By: Amanda Guarragi
There have been many, many, comic book movies in the past decade. Some follow the same formula, some stick close to the source material, and some reinvent the genre. The reason why Venom is unique is because the movie tries to bend what we already know. Maybe we have been conditioned to enjoy one type of formula but it’s always refreshing to dive into something different. Venom: Let There Be Carnage feels like you’re flipping through the pages of a comic book with it’s quick editing and flashy style. It’s emotional, entertaining and that post credit scene will leave you with so many questions.
In this second instalment we have Eddie Brock (Tom Hardy) trying to reignite his career by interviewing serial killer Cletus Kasady (Woody Harrelson). Who eventually becomes the host of the symbiote Carnage and escapes prison after a failed execution. As all this is going on between them, Venom and Eddie’s bromance seems to crumble. They’re constantly bickering with each other because neither of them are allowing themselves to compromise. They are no longer two separate entities, they are stuck for life and that is the bromantic journey Andy Serkis takes us on.
We have Eddie and Venom’s bromance to deal with. We also have Cletus Kasady’s lost love to explore as well. Venom: Let There Be Carnage is a flashy comic book movie on the surface. But it deals with two emotional stories about toxic relationships and emotional connections. It has to be said that Tom Hardy is beyond committed to this role and he loves the character so much. Eddie Brock and Venom are being handled in the best way. The filmmakers understand how campy, overemotional, rude, and snappy the character has to be.

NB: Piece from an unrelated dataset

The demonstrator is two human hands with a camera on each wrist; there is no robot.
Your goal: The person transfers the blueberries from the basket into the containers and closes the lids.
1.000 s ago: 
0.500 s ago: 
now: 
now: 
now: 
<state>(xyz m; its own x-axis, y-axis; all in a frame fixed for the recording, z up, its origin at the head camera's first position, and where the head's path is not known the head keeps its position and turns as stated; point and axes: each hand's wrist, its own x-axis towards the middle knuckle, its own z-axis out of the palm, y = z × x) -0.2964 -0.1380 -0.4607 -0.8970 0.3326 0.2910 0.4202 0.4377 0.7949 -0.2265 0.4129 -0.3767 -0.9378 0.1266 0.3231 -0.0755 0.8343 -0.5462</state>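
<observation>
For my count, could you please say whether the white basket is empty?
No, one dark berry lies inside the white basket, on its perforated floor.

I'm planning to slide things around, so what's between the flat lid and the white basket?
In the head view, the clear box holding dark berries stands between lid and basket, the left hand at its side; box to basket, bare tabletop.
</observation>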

Director Andy Serkis was the perfect choice to direct this sequel. He had a different take on Venom and understood what Tom Hardy wanted, since he co-wrote the script. Once you get a director who understands the material it just makes the movie even more fun. Serkis brought so many elements together and really enhanced the visuals. The CGI was so much better and the symbiotes felt like they were fully formed. We didn’t have two blobs fighting each other, we had two different bodies battling.
After 15 years of waiting for Carnage to be on screen, this was a decent way to bring him in. I do feel like Harrelson’s scenes were a bit rushed and cut short, but it worked for what it was. Unfortunately, Shriek (Naomie Harris) was severely underused and used as a plot device. Wish we could have had her worked into the story a bit more. Is Venom: Let There Be Carnage anywhere near perfect? No. But guess what? It nails the comedic beats between Eddie and Venom. It is fast-paced and entertaining. It doesn’t waste any time to bring you back into the action, and that’s why this was a fun moviegoing experience.